Aim of the task → Copy the data below. Keep every line exactly as it is.

Supplied information: Begin

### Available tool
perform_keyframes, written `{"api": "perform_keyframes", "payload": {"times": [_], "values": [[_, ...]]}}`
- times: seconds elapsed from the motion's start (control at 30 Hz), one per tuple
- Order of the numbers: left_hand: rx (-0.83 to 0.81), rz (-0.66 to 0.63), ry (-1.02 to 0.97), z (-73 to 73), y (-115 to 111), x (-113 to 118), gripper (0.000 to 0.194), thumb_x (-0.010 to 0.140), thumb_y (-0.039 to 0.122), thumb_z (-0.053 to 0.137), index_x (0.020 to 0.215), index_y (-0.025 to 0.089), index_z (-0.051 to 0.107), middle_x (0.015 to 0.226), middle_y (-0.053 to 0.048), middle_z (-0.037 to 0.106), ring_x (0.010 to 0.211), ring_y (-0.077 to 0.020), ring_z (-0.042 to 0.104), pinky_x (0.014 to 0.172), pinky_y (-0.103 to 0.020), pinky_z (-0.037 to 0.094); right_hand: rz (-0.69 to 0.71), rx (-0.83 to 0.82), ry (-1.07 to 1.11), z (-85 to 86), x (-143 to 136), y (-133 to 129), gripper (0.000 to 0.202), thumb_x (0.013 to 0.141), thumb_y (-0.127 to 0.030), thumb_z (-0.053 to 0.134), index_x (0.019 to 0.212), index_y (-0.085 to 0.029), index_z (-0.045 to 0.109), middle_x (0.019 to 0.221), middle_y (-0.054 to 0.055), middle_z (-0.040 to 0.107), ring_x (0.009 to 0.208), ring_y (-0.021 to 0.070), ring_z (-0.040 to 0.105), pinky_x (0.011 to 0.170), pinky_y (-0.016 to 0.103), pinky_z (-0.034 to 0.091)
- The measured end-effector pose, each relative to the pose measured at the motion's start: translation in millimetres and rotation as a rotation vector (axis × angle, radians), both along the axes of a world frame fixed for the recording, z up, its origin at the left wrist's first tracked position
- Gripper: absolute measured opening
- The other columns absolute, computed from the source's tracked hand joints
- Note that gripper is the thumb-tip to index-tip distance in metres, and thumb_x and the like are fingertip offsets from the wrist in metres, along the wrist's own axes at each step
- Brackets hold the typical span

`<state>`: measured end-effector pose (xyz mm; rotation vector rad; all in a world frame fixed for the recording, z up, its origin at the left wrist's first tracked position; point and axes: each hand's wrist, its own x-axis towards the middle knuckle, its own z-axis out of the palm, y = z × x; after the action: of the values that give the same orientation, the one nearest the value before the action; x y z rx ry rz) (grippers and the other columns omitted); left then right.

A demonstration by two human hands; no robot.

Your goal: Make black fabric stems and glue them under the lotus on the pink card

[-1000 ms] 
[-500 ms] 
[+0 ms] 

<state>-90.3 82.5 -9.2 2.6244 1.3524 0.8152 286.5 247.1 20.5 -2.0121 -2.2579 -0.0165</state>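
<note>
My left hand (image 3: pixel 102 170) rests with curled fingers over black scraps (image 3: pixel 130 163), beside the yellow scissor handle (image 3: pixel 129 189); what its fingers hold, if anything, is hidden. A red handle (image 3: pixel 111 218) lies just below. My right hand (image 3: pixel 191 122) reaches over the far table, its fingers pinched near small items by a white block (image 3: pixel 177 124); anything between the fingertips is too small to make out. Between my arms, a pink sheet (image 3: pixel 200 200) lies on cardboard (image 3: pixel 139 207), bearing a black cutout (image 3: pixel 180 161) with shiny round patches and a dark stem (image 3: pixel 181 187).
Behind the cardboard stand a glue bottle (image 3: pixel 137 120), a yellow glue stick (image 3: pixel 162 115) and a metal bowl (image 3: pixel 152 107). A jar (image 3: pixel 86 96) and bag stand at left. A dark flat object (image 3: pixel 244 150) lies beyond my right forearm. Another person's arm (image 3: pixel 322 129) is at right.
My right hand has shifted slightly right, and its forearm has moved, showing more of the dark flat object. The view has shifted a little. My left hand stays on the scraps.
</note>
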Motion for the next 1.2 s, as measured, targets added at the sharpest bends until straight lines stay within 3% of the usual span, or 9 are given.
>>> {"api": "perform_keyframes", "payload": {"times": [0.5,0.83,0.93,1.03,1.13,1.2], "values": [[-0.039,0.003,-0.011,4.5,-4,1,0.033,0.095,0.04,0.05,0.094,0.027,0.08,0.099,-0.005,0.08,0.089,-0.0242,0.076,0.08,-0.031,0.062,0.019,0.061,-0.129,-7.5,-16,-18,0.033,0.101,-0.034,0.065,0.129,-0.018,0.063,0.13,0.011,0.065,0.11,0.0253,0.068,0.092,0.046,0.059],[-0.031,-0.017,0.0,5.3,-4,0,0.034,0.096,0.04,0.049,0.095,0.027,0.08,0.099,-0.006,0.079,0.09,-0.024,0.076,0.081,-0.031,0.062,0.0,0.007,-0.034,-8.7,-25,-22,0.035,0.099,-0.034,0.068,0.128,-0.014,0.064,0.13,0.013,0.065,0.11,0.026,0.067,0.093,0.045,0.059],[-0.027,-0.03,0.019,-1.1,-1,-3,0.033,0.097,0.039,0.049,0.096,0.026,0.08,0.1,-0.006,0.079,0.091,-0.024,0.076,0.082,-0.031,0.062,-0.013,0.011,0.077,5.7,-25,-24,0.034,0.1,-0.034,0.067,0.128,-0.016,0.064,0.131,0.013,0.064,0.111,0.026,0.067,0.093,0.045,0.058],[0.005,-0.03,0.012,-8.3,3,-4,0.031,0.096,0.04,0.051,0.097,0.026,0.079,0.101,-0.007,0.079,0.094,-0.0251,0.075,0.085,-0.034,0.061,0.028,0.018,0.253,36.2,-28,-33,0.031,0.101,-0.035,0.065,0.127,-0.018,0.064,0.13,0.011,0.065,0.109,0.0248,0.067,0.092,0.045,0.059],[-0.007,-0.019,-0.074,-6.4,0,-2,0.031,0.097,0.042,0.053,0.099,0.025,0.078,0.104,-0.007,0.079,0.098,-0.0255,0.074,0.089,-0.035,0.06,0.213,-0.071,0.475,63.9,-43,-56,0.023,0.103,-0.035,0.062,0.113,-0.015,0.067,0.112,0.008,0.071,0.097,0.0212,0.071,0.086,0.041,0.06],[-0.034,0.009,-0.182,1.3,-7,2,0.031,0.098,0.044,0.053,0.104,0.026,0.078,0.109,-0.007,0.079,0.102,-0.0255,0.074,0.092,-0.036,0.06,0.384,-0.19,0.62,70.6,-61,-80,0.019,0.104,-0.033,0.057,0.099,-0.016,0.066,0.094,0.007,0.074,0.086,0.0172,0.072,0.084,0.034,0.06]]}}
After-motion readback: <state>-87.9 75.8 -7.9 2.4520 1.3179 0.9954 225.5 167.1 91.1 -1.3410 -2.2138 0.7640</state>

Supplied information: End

Output below →
### Available tool
perform_keyframes, written `{"api": "perform_keyframes", "payload": {"times": [_], "values": [[_, ...]]}}`
- times: seconds elapsed from the motion's start (control at 30 Hz), one per tuple
- Order of the numbers: left_hand: rx (-0.83 to 0.81), rz (-0.66 to 0.63), ry (-1.02 to 0.97), z (-73 to 73), y (-115 to 111), x (-113 to 118), gripper (0.000 to 0.194), thumb_x (-0.010 to 0.140), thumb_y (-0.039 to 0.122), thumb_z (-0.053 to 0.137), index_x (0.020 to 0.215), index_y (-0.025 to 0.089), index_z (-0.051 to 0.107), middle_x (0.015 to 0.226), middle_y (-0.053 to 0.048), middle_z (-0.037 to 0.106), ring_x (0.010 to 0.211), ring_y (-0.077 to 0.020), ring_z (-0.042 to 0.104), pinky_x (0.014 to 0.172), pinky_y (-0.103 to 0.020), pinky_z (-0.037 to 0.094); right_hand: rz (-0.69 to 0.71), rx (-0.83 to 0.82), ry (-1.07 to 1.11), z (-85 to 86), x (-143 to 136), y (-133 to 129), gripper (0.000 to 0.202), thumb_x (0.013 to 0.141), thumb_y (-0.127 to 0.030), thumb_z (-0.053 to 0.134), index_x (0.019 to 0.212), index_y (-0.085 to 0.029), index_z (-0.045 to 0.109), middle_x (0.019 to 0.221), middle_y (-0.054 to 0.055), middle_z (-0.040 to 0.107), ring_x (0.009 to 0.208), ring_y (-0.021 to 0.070), ring_z (-0.040 to 0.105), pinky_x (0.011 to 0.170), pinky_y (-0.016 to 0.103), pinky_z (-0.034 to 0.091)
- The measured end-effector pose, each relative to the pose measured at the motion's start: translation in millimetres and rotation as a rotation vector (axis × angle, radians), both along the axes of a world frame fixed for the recording, z up, its origin at the left wrist's first tracked position
- Gripper: absolute measured opening
- The other columns absolute, computed from the source's tracked hand joints
- Note that gripper is the thumb-tip to index-tip distance in metres, and thumb_x and the like are fingertip offsets from the wrist in metres, along the wrist's own axes at each step
- Brackets hold the typical span

`<state>`: measured end-effector pose (xyz mm; rotation vector rad; all in a world frame fixed for the recording, z up, its origin at the left wrist's first tracked position; point and axes: each hand's wrist, its own x-axis towards the middle knuckle, its own z-axis out of the palm, y = z × x; after the action: of the values that give the same orientation, the one nearest the value before the action; x y z rx ry rz) (grippers and the other columns omitted); left then right.

A demonstration by two human hands; no robot.

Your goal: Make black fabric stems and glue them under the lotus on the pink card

[-1000 ms] 
[-500 ms] 
[+0 ms] 

<state>-90.3 82.5 -9.2 2.6244 1.3524 0.8152 286.5 247.1 20.5 -2.0121 -2.2579 -0.0165</state>
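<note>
My left hand (image 3: pixel 102 170) rests with curled fingers over black scraps (image 3: pixel 130 163), beside the yellow scissor handle (image 3: pixel 129 189); what its fingers hold, if anything, is hidden. A red handle (image 3: pixel 111 218) lies just below. My right hand (image 3: pixel 191 122) reaches over the far table, its fingers pinched near small items by a white block (image 3: pixel 177 124); anything between the fingertips is too small to make out. Between my arms, a pink sheet (image 3: pixel 200 200) lies on cardboard (image 3: pixel 139 207), bearing a black cutout (image 3: pixel 180 161) with shiny round patches and a dark stem (image 3: pixel 181 187).
Behind the cardboard stand a glue bottle (image 3: pixel 137 120), a yellow glue stick (image 3: pixel 162 115) and a metal bowl (image 3: pixel 152 107). A jar (image 3: pixel 86 96) and bag stand at left. A dark flat object (image 3: pixel 244 150) lies beyond my right forearm. Another person's arm (image 3: pixel 322 129) is at right.
My right hand has shifted slightly right, and its forearm has moved, showing more of the dark flat object. The view has shifted a little. My left hand stays on the scraps.
</note>
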Motion for the next 1.2 s, as measured, targets added at the sharpest bends until straight lines stay within 3% of the usual span, or 9 are given.
>>> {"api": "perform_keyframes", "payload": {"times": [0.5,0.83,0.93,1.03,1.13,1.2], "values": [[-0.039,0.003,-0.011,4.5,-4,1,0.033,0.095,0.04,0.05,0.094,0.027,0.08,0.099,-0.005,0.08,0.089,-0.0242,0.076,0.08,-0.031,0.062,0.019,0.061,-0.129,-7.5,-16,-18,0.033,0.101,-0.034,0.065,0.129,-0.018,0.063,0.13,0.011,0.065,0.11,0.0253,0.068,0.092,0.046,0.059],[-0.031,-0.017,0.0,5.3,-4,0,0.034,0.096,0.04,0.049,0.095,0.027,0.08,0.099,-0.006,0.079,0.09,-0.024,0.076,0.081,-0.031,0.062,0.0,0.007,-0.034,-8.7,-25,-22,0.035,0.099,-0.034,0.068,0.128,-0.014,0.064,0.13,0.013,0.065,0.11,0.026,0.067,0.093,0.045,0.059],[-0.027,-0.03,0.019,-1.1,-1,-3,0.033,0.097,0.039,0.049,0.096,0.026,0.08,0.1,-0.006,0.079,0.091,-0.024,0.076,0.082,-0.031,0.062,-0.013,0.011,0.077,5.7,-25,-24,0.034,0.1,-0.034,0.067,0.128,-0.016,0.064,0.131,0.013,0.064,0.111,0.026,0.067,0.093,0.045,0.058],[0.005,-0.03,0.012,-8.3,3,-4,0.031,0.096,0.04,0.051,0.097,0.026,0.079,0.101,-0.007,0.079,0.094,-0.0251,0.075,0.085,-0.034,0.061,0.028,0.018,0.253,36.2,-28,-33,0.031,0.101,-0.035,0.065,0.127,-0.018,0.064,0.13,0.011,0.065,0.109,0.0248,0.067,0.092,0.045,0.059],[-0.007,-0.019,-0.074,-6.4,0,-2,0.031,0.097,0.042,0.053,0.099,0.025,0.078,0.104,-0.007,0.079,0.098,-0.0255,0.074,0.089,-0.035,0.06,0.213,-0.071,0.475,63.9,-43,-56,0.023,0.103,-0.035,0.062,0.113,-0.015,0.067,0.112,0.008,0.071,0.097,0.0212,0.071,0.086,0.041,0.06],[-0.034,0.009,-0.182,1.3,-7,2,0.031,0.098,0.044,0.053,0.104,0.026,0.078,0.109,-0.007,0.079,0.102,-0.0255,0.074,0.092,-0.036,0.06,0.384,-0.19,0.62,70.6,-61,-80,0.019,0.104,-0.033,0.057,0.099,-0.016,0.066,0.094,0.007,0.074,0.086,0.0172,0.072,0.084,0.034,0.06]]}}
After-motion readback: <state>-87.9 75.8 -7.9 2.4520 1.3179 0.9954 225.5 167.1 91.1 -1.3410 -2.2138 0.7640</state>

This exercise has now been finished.